» **WORK REQUEST**
Tell how many lines of the data include the word "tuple". Nothing but the number belongs in the answer.

Collected data
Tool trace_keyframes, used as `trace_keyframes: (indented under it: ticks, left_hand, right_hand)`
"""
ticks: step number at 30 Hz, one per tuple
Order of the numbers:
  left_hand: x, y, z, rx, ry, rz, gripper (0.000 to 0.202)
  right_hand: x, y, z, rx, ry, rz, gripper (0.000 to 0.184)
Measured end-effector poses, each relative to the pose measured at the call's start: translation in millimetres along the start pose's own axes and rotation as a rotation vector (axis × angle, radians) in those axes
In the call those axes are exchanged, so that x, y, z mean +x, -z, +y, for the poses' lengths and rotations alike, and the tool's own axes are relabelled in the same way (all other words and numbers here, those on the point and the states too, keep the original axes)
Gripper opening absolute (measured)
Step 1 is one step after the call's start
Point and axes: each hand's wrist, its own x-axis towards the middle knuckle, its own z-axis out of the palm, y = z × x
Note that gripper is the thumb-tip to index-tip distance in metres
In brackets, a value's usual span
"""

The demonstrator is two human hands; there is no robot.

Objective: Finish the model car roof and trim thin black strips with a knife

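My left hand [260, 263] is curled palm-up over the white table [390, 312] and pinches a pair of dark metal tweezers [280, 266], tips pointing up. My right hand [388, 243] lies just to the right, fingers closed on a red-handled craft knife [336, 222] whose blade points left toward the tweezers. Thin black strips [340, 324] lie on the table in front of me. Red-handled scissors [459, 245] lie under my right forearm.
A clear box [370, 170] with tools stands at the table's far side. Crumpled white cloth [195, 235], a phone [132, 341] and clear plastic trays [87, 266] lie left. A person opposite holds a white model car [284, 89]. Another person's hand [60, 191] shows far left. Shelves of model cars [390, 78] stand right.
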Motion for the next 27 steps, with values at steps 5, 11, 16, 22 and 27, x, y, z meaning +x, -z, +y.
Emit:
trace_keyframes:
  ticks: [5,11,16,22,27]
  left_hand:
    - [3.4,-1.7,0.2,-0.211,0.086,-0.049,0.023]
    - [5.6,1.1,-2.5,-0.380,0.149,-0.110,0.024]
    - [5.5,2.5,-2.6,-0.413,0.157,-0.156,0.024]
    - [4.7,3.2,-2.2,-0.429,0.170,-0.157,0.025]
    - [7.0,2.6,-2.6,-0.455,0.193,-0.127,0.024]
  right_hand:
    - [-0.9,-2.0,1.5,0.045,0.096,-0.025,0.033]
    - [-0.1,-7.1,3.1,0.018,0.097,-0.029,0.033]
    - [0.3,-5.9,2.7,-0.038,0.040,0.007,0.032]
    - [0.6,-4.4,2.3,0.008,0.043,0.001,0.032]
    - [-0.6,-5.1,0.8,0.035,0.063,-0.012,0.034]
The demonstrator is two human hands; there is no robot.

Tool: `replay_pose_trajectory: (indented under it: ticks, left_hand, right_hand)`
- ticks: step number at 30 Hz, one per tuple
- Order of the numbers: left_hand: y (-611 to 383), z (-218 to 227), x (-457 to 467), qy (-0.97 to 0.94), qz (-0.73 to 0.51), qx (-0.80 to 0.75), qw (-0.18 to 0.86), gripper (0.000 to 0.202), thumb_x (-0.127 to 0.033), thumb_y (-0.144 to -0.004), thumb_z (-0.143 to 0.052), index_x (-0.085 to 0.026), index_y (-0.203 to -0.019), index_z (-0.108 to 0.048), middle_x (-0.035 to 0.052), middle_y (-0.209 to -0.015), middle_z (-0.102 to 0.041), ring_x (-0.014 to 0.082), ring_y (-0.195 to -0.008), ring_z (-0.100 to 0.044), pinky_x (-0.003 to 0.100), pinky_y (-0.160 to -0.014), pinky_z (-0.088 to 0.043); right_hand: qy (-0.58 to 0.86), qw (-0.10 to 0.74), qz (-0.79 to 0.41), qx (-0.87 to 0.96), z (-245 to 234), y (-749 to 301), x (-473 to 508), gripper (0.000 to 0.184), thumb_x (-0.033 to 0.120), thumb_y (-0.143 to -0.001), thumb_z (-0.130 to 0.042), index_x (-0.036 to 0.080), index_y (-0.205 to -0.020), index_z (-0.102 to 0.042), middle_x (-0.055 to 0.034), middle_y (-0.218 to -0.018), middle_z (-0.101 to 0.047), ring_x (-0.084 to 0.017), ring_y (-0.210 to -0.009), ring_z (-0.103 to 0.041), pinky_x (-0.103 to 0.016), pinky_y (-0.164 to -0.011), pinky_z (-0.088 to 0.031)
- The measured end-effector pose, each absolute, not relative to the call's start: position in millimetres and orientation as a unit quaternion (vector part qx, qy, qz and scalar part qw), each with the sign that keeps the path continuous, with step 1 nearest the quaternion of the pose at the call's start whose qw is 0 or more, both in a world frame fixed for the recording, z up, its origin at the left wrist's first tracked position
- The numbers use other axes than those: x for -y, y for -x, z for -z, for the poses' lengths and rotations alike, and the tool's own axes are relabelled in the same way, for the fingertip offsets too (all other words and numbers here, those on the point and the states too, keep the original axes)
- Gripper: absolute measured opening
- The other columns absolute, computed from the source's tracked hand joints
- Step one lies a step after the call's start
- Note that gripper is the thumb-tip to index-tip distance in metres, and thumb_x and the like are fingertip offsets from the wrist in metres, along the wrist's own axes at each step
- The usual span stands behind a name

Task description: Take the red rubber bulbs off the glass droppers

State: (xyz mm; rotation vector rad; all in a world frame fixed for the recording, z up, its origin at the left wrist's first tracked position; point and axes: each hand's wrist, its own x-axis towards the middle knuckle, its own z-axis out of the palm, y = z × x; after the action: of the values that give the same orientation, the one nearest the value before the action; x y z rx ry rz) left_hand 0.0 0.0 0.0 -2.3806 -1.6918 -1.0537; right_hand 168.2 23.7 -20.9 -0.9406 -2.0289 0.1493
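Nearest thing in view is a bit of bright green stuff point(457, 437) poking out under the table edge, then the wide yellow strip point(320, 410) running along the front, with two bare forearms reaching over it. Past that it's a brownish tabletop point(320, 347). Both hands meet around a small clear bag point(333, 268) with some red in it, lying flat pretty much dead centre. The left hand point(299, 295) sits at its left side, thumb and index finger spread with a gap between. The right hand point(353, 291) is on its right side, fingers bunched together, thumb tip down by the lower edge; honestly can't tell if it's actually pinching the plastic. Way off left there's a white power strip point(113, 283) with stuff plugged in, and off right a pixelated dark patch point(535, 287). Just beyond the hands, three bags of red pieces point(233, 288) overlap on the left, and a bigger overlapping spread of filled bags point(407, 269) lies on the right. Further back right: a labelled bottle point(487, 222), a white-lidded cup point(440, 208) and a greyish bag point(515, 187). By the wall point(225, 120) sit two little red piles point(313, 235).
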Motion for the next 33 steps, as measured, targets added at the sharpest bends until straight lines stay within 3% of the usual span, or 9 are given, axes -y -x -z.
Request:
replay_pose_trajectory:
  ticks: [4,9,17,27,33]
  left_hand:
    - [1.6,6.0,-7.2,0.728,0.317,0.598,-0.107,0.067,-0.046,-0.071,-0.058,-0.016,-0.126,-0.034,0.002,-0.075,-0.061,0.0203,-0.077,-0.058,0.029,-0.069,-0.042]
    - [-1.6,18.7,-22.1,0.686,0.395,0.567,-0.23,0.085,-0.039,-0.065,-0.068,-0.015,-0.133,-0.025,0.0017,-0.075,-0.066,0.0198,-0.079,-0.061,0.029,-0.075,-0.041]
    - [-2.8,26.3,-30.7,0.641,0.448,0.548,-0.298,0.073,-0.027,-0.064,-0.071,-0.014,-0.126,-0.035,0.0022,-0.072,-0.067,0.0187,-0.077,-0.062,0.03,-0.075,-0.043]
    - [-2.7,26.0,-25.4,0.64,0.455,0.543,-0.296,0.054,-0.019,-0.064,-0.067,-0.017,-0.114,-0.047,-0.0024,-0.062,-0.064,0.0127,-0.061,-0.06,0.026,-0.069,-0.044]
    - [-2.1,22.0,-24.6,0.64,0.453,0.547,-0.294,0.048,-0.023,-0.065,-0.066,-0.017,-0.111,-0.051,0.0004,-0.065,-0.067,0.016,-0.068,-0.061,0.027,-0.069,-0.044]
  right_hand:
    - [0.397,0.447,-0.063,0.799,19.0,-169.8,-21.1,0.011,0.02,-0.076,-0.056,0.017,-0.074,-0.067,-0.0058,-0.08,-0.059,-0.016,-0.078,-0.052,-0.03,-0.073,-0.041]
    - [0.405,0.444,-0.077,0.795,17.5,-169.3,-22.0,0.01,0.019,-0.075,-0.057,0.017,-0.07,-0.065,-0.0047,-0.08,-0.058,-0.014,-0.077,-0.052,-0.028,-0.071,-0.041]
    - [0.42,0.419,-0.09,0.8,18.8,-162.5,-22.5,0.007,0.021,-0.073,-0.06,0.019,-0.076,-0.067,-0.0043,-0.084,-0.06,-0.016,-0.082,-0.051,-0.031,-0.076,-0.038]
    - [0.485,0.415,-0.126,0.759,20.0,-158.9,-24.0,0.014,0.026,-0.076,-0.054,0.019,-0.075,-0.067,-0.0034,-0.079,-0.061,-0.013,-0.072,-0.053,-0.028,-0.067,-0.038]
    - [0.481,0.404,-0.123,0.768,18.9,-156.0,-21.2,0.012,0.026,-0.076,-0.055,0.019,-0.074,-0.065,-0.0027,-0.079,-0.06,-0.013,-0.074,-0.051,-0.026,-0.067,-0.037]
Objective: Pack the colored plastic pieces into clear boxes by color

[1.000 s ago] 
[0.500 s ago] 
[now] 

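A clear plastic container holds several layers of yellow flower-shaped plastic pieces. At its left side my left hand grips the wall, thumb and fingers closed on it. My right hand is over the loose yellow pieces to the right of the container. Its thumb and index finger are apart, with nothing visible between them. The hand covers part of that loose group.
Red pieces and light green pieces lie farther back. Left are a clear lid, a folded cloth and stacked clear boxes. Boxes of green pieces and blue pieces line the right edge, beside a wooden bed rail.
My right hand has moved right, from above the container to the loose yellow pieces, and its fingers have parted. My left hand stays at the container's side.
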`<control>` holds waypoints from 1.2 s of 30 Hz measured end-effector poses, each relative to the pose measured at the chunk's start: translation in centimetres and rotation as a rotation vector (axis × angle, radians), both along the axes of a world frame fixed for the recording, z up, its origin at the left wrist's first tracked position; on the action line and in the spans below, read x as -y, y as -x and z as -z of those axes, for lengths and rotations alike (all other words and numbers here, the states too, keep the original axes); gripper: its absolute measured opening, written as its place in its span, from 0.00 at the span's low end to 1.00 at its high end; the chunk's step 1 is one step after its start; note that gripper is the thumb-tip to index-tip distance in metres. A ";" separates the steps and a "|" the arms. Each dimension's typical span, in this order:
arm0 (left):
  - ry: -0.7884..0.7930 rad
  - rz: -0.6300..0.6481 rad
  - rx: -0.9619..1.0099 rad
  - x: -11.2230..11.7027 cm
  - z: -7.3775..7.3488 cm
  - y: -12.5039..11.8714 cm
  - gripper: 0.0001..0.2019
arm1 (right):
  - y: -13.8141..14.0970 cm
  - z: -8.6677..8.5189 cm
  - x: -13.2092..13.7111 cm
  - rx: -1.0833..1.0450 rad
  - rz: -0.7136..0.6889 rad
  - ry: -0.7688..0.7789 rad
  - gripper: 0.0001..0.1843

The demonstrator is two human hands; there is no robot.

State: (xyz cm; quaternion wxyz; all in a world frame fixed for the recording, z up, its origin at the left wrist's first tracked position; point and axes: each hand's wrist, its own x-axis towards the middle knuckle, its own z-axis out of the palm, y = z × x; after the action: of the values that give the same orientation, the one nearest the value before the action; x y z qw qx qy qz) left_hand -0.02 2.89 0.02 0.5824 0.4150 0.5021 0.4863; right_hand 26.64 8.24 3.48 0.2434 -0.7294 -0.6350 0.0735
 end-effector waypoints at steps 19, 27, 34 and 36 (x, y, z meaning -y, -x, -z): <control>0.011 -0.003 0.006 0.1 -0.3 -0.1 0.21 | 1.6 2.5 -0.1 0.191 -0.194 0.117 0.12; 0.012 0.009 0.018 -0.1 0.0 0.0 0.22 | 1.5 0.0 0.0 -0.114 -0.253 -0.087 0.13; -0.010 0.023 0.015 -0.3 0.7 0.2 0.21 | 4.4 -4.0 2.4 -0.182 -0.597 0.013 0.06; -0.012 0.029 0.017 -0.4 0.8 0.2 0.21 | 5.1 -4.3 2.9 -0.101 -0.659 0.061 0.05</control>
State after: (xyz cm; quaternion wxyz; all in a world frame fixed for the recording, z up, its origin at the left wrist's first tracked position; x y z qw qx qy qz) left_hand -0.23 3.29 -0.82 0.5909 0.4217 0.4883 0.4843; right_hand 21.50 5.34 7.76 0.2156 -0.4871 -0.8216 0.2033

» **ANSWER**
2